I stumbled upon this post there MOV exploded even without triggering fuse, and fuses are quite frequently used with MOVS in surge protection strips, like for example here .
However, it seems MOVs now appear in regular products and even without a thermal fuse. example IKEA here (but not in older generation here ), Samsung 65W here , even cheap Chinese smart plugs have them. However, Apple teardowns I have seen, seems to still omit them.

So, that's the current trends regarding use of MOVs in such devices, is it OK from the fire perspective?

DavidAlfa:
Of course Apple sees easy money there, they will just argue it was a mains surge...
Please buy a new expensive thing from us!

jonpaul:
Bonjour,

See GE original MOV handbook.

Limited life and fire risk are known.

In 1983 we had a 20 mm GE MOV on a wall plug transient protectopr.

About 20m away a 12 KW cinema lamp had a fault and very high transients were on the 240B mains.

My engineer in the adjacent lab shouts:

"JON!! THERE IS FIRE!"

The MOV exploded and flamed dqwn towars the floor.

The carpet caught fire.

Since that day I havwe never used a MOV.

Jon

Stray Electron:
   I found a heap of very nice and well-made COMMERCIAL quality surge suppressors in some surplus a while back.  They were mounted in steel boxes with a lot more room than necessary and the boxes were then filled with dry sand.  Presumably to absorb any blast from exploding MOVS. I just grabbed one out of the pile and I don't see a PN on any of the MOVs but they're in groups of 5 each and there are 7 groups of them and each MOV is larger in o.d. than an American quarter.
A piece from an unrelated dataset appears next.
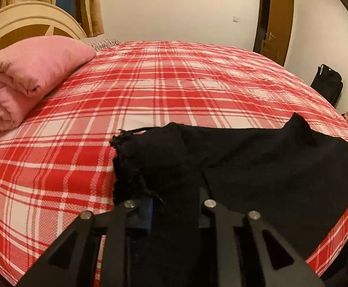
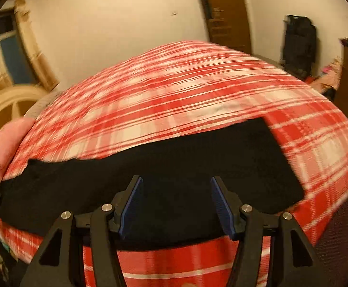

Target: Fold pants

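Two claws, one pair of pants (image 2: 174,167).
Our left claw (image 1: 176,205) clenches the frayed hem; right claw (image 2: 176,191) hangs released over pants stretched crosswise.

Black pants (image 1: 257,157) lie on a bedspread (image 1: 150,83) checked in red and white plaid, with thin white lines crossing the red bands. A plain pink quilt (image 1: 23,76) sits folded on it. The headboard (image 1: 28,24) is cream with brown panels. The wall (image 1: 174,7) is off-white, the door (image 1: 280,21) brown, and a black bag (image 1: 328,83) stands by the wall. The curtain (image 1: 90,2) is beige with a faint floral print. The left gripper (image 1: 176,205) is black with blue pads and silver pins; the right gripper (image 2: 176,205) has the same black frame, ridged blue pads (image 2: 131,205) and silver pins.
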A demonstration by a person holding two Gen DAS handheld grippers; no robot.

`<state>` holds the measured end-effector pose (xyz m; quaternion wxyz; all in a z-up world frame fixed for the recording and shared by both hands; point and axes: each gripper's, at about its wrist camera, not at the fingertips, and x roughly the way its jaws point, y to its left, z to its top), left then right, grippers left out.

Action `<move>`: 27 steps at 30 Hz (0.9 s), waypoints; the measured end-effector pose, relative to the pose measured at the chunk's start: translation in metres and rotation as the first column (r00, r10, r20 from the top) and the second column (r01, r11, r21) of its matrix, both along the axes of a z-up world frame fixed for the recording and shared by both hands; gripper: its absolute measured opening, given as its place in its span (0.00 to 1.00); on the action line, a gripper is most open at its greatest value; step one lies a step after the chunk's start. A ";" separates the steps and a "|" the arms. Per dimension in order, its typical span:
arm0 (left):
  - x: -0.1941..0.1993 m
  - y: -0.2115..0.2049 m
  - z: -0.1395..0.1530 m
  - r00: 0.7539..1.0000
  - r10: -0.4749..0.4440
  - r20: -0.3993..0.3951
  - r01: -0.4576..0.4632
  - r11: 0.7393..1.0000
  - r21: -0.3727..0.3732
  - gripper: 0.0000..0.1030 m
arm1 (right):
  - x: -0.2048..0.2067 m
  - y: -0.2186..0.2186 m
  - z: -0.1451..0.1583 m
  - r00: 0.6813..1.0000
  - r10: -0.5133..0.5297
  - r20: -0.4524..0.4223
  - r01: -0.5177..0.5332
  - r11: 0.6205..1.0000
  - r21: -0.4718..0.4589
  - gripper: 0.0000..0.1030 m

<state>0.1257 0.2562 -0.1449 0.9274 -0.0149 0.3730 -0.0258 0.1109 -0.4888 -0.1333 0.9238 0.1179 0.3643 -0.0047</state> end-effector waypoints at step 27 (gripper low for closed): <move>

There are five large wires (probably #8 gauge) and three small wires (for monitoring) coming out of each one and they appear to have been made for use on a 3 phase Y-connected circuit. 

  MOV tend to fail shorted so they all need to be fused IMO and packing them with sand and in a sturdy flame proof enclosure is a GOOD idea. These a bit bit weird in they way that they're fused, each incoming power lead goes through a 1 Ohm 1% resister (probably a fusible resistor) and then has a small 22? gauge bare wire that connects to a tent shaped insulator with 9 other small wires attached and each of the other wires connects to a group of MOVs. So it looks like the 1 Ohm resistors and the small bare wires are intended to serve as fuses.   I picked up about 60 of these of various sizes and we tested a bunch of them and they seems to be designed to operate on 120, 240, 277 and 480 volt circuits and both Delta and Y configurations.

shapirus:

--- Quote from: Stray Electron on December 10, 2023, 02:33:31 pm ---MOV tend to fail shorted so they all need to be fused IMO

--- End quote ---
Shorting the circuit is their actual purpose, is it not?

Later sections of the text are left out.